Is there a need to separate upserting and creation on the firestore side? Would it be reasonable to have a single call for both? An upsert-or-create-if-it-doesnt-exist kinda thing...
j
Yeah that would solve the 409 error from showing up… But then if the create shows up after the update, the document will now be stale in Typesense, since the create event will have a stale version of the doc (when it was created) in its payload
o
Wouldn't it just mean you'd have two update_or_create calls? So the order of events in my case would be a bit like: 1. document added to firestore 2. TS update_or_create triggered -> TS document doesn't exist, creates it 3. document updated with "platform" field 4. TS update_or_create triggered -> TS document exists, updates it Ahhh... I see what you mean now...
Because you're using the snapshot from the event...
j
Right
o
The other solution mentioned on the GH issue, does that sync state need to be stored in firestore? if write triggers have an accurate timestamp can that be used to order TS updates?
j
We still need to store the state of what the last synced timestamp is for each document, to be able to know whether to discard an event
o
To avoid redundant calls to typesense?
j
To prevent processing stale events
o
Right
Hard to see a perfect solution here... Just different cost tradeoffs
j
Unfortunately yeah… That’s why I didn’t make this change. Figured if this is an issue for a particular use case, the 409 error will at least be a hint that this is happening
And then a good (may be $$ solution) could be to do something like this using a set of custom functions: https://typesense.org/docs/guide/syncing-data-into-typesense.html#polling-your-primary-database
o
So the options are: • pull from firestore directly instead of using the snapshot -> increase write costs • track sync state in a collection -> increased storage usage (and still need more than just the snapshot anyway? I guess this requires the first option too) • periodically sync -> increased cost from queries and storage and unneeded periodic checks when no activity is happening?
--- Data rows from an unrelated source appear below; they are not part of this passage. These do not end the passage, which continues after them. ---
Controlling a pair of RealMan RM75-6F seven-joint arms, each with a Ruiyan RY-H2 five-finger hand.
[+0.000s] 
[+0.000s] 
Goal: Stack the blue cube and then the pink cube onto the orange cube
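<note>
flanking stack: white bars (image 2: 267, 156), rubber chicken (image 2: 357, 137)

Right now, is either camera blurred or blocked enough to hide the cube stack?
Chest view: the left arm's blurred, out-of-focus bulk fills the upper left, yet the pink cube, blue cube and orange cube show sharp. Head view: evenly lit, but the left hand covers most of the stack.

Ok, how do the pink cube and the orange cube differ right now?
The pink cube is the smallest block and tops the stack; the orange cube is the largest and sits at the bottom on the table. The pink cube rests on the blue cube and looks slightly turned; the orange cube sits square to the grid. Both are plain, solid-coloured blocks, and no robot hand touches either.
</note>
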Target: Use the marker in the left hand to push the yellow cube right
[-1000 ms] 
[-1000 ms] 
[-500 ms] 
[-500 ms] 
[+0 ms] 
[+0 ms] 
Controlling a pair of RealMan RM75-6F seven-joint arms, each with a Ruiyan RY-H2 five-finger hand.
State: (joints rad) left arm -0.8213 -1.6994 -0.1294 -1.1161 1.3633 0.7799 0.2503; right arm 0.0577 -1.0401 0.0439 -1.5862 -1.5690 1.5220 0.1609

For me personally pulling from firestore directly would be fine
I don't know that any solution is perfect but I wonder if there's a good option to expose in the extension config
j
I think #1 is the simplest to expose as a config option… #2 also increases storage costs, so #1 might be better #3 requires a completely different extension, since it doesn’t rely on triggers
o
Yeah and I suppose #3 cant be automatically configured as an extension afaik and would require extra action to setup periodic events/triggers in GCP?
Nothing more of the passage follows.